The superb oranges from the little island resemble hot fire on emerald branches – Abd al Rahman al Itrabanishi
Gli aranci superbi dell’isoletta sembrano fuoco ardente su rami di smeraldo – Abd al Rahman al Itrabanishi
There’s a lot of confusion about the definition of “Wild” oranges. This is especially prevalent with the influx of marketing using this term for foodservice and retail products.
- Citrus Aurantium
- Wild Orange
- Bitter Orange
- Seville Orange
- Sour Orange
The first name indicated in history for the Wild Orange is Huang Kan (China 220 AC), seeing as it is a fruit that originates from China. And in northern Europe it is currently referred to as Apfelsine, Apelsin, Apel’sin, known as an apple, ‘Apel’, from China, ‘Sin’.

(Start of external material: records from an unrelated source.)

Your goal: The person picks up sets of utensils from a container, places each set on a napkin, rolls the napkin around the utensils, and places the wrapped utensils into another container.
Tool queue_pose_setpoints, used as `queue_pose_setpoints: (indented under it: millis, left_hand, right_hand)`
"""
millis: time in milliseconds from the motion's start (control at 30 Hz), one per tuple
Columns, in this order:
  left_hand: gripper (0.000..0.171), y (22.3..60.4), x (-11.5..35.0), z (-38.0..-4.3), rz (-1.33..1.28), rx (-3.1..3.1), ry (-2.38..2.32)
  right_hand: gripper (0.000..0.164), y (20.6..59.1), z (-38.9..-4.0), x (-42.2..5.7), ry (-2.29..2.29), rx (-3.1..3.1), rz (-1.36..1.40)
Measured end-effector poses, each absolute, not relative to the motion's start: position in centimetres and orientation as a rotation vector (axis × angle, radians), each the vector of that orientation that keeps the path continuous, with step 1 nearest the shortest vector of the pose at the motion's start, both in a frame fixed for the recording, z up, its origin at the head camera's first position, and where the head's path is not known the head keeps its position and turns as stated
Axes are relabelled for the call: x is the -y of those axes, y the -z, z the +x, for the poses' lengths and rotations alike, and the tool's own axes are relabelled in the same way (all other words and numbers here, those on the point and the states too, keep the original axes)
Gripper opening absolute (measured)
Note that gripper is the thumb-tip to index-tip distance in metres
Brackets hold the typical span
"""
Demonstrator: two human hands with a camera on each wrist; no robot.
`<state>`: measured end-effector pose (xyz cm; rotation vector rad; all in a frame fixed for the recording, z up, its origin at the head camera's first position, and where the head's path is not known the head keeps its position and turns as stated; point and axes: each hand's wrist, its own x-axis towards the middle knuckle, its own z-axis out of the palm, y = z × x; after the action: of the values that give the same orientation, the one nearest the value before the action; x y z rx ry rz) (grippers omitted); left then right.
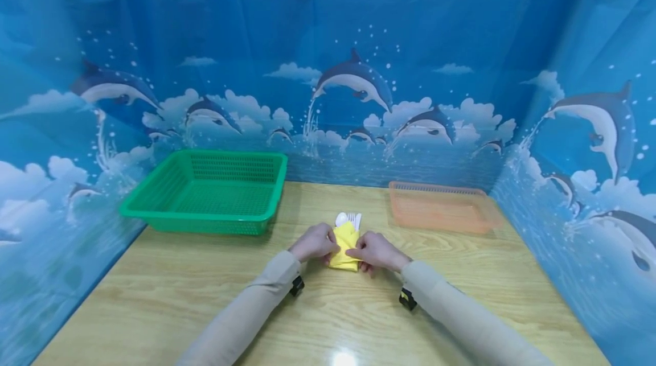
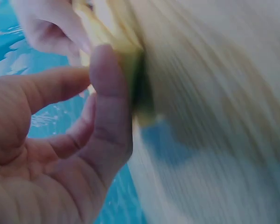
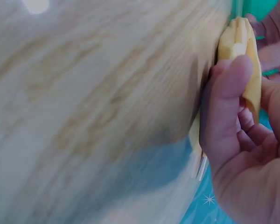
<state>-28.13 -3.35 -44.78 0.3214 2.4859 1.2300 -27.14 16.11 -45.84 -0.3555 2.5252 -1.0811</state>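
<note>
A folded yellow napkin [image 1: 345, 245] lies on the table, wrapped about white cutlery. Out of its far end stick the heads of a spoon [image 1: 341, 218] and a fork [image 1: 351, 217], with a third white piece [image 1: 357, 220] beside them. My left hand [image 1: 316, 242] pinches the napkin's left edge between thumb and fingers. At the opposite side, my right hand [image 1: 378, 250] grips the right edge, its thumb lying over the yellow folds. The cutlery's handles are hidden inside the napkin. In the right wrist view, layers of the napkin [image 3: 253, 88] show between the two hands.
To the back left stands a green perforated basket [image 1: 205, 226]. A shallow orange tray [image 1: 435, 215] sits at the back right of the wooden table [image 1: 328, 320]. Behind and along both sides hangs a blue curtain [image 1: 256, 24] printed with dolphins.
</note>
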Motion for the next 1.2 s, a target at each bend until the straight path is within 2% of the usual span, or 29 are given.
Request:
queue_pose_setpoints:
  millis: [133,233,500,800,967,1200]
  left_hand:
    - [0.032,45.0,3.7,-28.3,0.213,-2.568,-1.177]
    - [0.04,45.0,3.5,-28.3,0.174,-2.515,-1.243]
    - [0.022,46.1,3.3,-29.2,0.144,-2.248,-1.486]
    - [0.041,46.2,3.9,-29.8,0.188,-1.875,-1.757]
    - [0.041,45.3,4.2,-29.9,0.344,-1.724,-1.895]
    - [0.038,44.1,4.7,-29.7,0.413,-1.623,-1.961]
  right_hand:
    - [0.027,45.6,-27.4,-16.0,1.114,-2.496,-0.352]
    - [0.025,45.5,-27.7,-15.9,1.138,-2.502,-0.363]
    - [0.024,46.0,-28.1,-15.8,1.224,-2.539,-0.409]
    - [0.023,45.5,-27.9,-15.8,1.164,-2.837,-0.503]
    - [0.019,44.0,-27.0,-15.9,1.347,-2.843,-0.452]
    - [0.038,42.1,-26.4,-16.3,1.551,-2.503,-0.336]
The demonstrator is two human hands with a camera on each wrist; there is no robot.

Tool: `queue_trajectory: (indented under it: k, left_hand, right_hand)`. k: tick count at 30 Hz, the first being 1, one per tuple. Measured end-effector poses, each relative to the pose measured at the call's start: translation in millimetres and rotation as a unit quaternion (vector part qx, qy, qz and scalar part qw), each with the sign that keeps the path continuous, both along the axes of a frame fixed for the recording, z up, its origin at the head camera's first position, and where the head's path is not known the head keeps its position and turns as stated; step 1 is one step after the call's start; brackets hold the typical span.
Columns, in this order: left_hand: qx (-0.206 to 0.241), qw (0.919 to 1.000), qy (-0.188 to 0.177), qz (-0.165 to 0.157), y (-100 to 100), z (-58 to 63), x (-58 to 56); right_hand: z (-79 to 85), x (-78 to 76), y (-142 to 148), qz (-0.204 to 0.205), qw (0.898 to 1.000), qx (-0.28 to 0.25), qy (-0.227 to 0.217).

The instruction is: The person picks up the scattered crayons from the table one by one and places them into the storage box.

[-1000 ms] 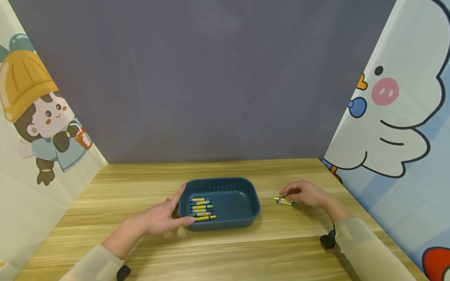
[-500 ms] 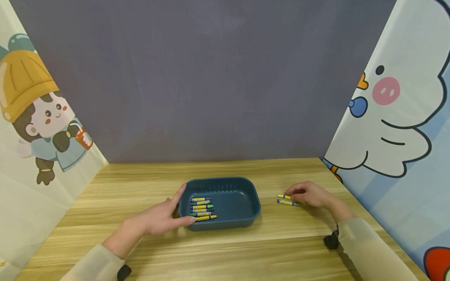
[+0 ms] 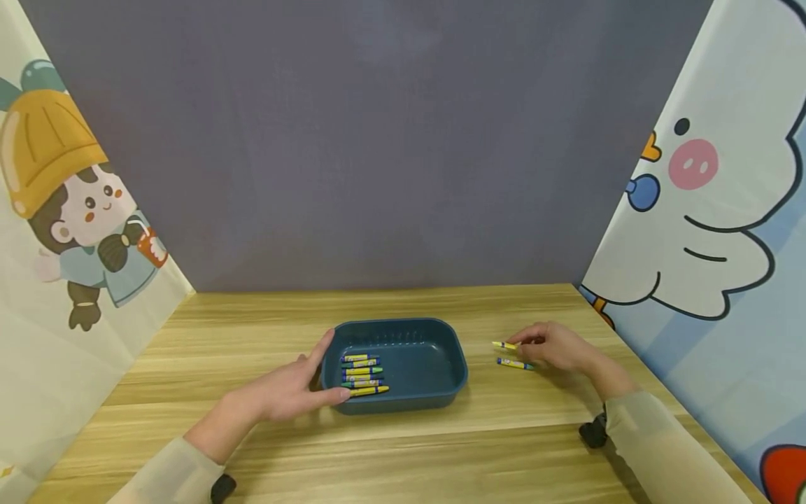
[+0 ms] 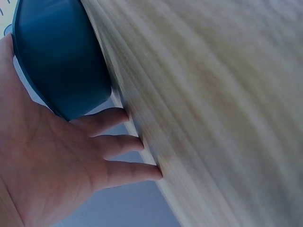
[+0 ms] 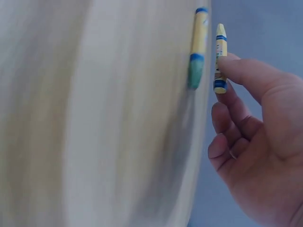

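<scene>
My right hand (image 3: pixel 552 346) pinches a pale yellow crayon (image 3: pixel 504 345) between thumb and fingertips. In the right wrist view this crayon (image 5: pixel 221 47) points its tip upward, with the other fingers curled below. A green-tipped crayon (image 3: pixel 513 364) lies on the table just in front of the hand. My left hand (image 3: pixel 288 389) rests against the left end of a dark blue bin (image 3: pixel 403 404), thumb at the near corner and index finger at the far one. In the left wrist view, its other fingers (image 4: pixel 135 171) are straight, tips down at the table. Inside the bin, several crayons (image 3: pixel 362 373) lie in a row.
The wood-grain table (image 3: pixel 403 462) ends at a grey backdrop (image 3: pixel 390 154). Printed cartoon panels stand on both sides, with a white character (image 3: pixel 724 259) on the right and a child in a yellow hat (image 3: pixel 88 203) on the left.
The right hand has taken hold of the yellow crayon and moved it away from the green-tipped one, which stays on the table. The left hand and bin have not moved.
</scene>
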State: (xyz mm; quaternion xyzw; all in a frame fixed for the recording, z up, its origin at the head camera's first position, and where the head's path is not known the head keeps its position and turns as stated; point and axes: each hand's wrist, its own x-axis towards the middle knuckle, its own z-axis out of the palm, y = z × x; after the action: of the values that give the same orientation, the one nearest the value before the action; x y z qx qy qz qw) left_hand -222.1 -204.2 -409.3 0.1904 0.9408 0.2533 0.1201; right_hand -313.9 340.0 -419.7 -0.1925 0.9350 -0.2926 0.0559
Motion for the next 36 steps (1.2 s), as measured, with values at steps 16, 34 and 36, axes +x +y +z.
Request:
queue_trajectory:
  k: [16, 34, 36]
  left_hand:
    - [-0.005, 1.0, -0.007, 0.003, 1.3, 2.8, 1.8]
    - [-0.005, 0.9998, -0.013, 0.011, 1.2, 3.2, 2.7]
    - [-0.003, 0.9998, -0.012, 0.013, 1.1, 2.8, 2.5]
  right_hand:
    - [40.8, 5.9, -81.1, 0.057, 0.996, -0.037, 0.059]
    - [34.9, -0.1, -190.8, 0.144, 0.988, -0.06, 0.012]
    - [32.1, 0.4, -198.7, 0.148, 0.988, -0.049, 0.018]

Wild oranges are historical to our land. For thousands of years, our fields were filled with only one varietal of citrus, and that was the prolific Wild Orange. The Wild Orange is bitter, low in natural sugar, and has a very flavorful rind — extremely different from the traditional Sweet Orange that dominates the market now.
Because the Wild Orange fruit was not confectionery sweet, its juice was not consumed as a traditional beverage but used mostly for savory applications such as a marinade for meats and fish. The outside skin was grated and often used for bold flavor contribution to various goods and famous sweets.
Sicily was introduced to citrus diversities during the Arabian domination. Therefore the Sweet Orange that we know started to get cultivated only after the new world discovery of America.
It was reported to be growing in Sicily in 1002 A.D., and it was cultivated around Seville, Spain, at the end of the 12th Century. For 500 years, it was the only orange in Europe and it was the first orange to reach the New World. It was naturalized in Mexico by 1568 and in Brazil by 1587, and not long after it was running wild in the Cape Verde Islands, Bermuda, Jamaica, Puerto Rico and Barbados. Sir Walter Raleigh took sour orange seeds to England; they were planted in Surrey and the trees began bearing regular crops in 1595, but were killed by cold in 1739 https://hort.purdue.edu/newcrop/morton/sour_orange.html
In Southern Italy, all citrus varietals are grafted on wild orange rootstock. This proven method allows us to leverage the strength and resilience of wild orange.
Even today you can find Wild Orange in Mexican markets called Naranja Agria. From China to the Mediterranean to North Europe to Mexico…how food travels!
Sicilian origin citrus is one of the most famous in the world — this is because Sicily is the ideal climate for citrus. We focus on removing the monoculture approach, we leave a diversity of citrus trees and herbs wild, and we take care to produce whole organic fruits, essential oils, and other natural personal care items.